**Aim of the exercise**
All of the data should be copied exactly, with the pictures left out.

[[ Stored data, beginning ]]

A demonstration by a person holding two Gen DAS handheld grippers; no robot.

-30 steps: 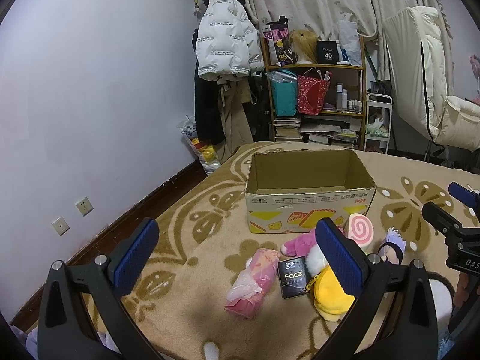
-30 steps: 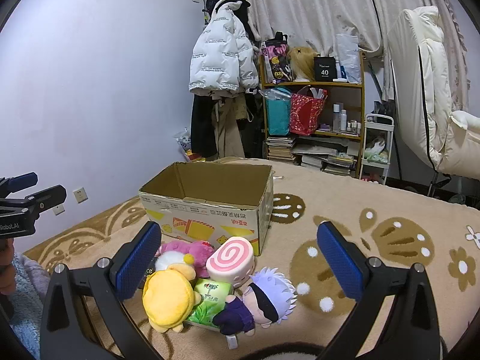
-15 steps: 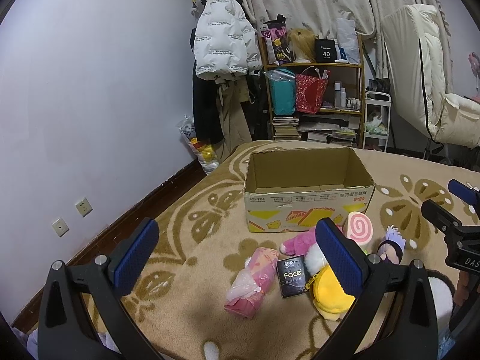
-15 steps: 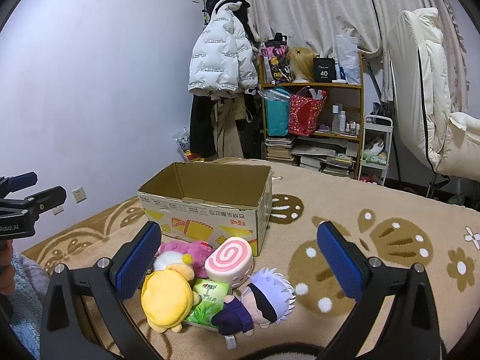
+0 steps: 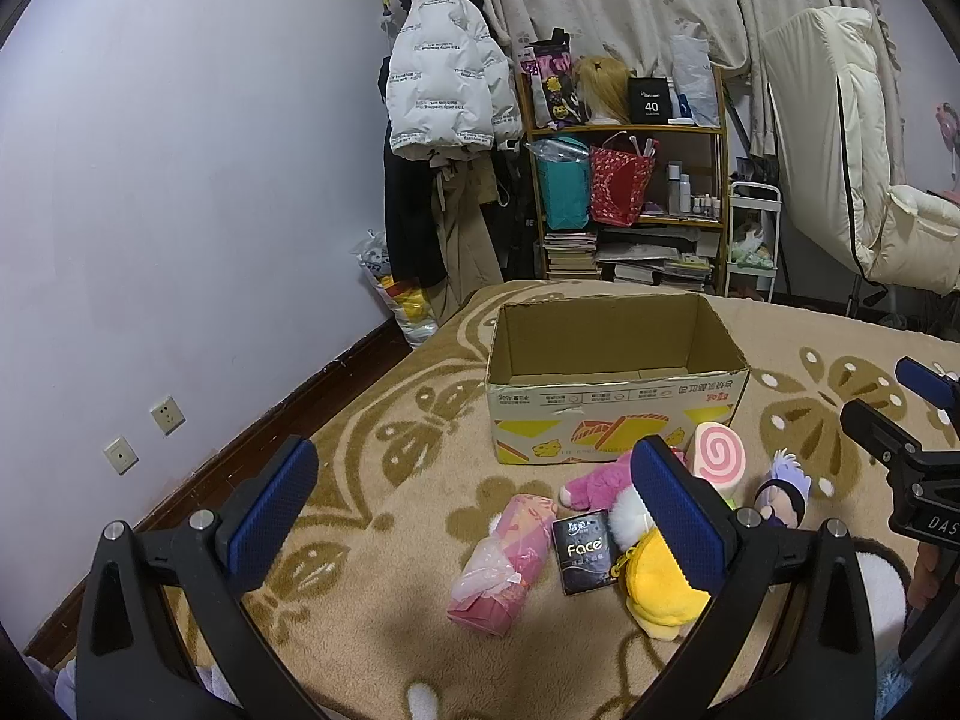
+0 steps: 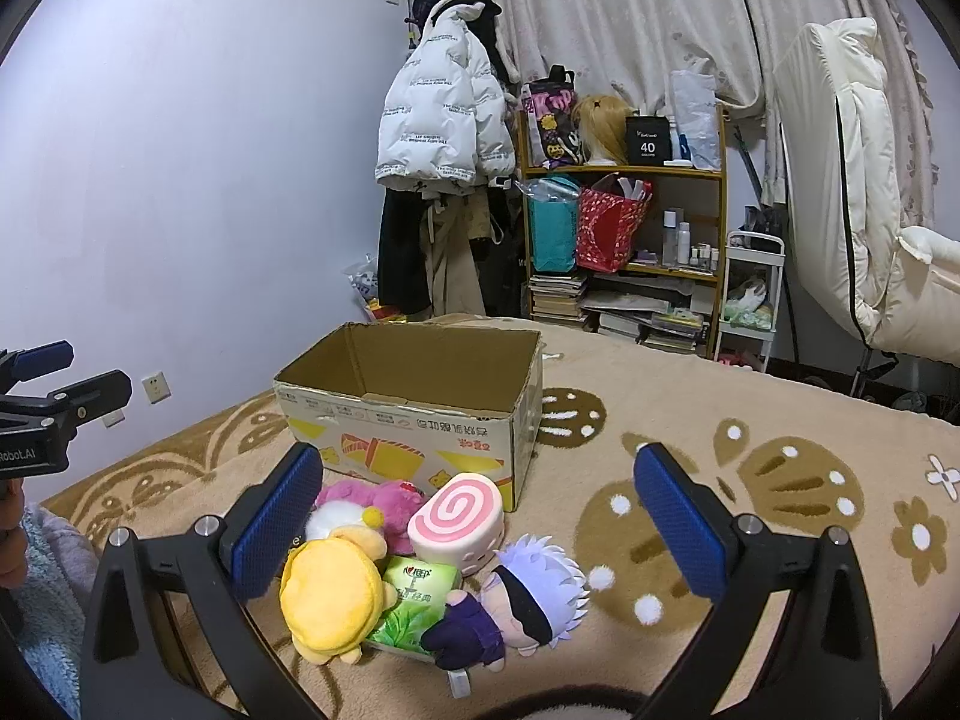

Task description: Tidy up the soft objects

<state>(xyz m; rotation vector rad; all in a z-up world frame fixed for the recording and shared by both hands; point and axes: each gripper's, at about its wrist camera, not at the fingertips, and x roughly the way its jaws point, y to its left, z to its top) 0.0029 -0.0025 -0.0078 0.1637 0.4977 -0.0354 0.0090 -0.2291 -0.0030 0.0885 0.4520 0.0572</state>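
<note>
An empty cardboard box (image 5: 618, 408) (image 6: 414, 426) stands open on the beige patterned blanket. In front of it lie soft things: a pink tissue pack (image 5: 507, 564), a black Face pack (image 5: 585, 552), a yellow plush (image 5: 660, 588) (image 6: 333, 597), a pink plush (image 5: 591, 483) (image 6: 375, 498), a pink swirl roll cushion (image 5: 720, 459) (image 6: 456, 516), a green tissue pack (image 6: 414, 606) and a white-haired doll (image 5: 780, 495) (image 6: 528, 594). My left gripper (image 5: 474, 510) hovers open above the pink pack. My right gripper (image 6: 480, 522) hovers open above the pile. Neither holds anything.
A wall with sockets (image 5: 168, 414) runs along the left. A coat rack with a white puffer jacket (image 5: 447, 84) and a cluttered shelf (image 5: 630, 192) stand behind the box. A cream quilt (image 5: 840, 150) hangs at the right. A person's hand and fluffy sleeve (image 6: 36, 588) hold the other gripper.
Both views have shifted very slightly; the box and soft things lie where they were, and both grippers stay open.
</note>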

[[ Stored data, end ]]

**Written solution**
A demonstration by a person holding two Gen DAS handheld grippers; no robot.

-30 steps: 
-30 steps: 
-15 steps: 
-15 steps: 
+0 steps: 
+0 steps: 

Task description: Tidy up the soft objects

<state>(xyz m; rotation vector rad; all in a z-up world frame fixed for the recording and shared by both hands; point and axes: each gripper's, at about its wrist camera, not at the fingertips, and x roughly the way its jaws point, y to its left, z to its top) 0.0029 -0.0025 -0.0078 0.1637 0.4977 -0.0354 0.0090 -0.2291 -0.0030 0.0885 0.4520 0.0572</state>
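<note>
An empty cardboard box (image 5: 618, 408) (image 6: 414, 426) stands open on the beige patterned blanket. In front of it lie soft things: a pink tissue pack (image 5: 507, 564), a black Face pack (image 5: 585, 552), a yellow plush (image 5: 660, 588) (image 6: 333, 597), a pink plush (image 5: 591, 483) (image 6: 375, 498), a pink swirl roll cushion (image 5: 720, 459) (image 6: 456, 516), a green tissue pack (image 6: 414, 606) and a white-haired doll (image 5: 780, 495) (image 6: 528, 594). My left gripper (image 5: 474, 510) hovers open above the pink pack. My right gripper (image 6: 480, 522) hovers open above the pile. Neither holds anything.
A wall with sockets (image 5: 168, 414) runs along the left. A coat rack with a white puffer jacket (image 5: 447, 84) and a cluttered shelf (image 5: 630, 192) stand behind the box. A cream quilt (image 5: 840, 150) hangs at the right. A person's hand and fluffy sleeve (image 6: 36, 588) hold the other gripper.
Both views have shifted very slightly; the box and soft things lie where they were, and both grippers stay open.
</note>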

This finishes the output.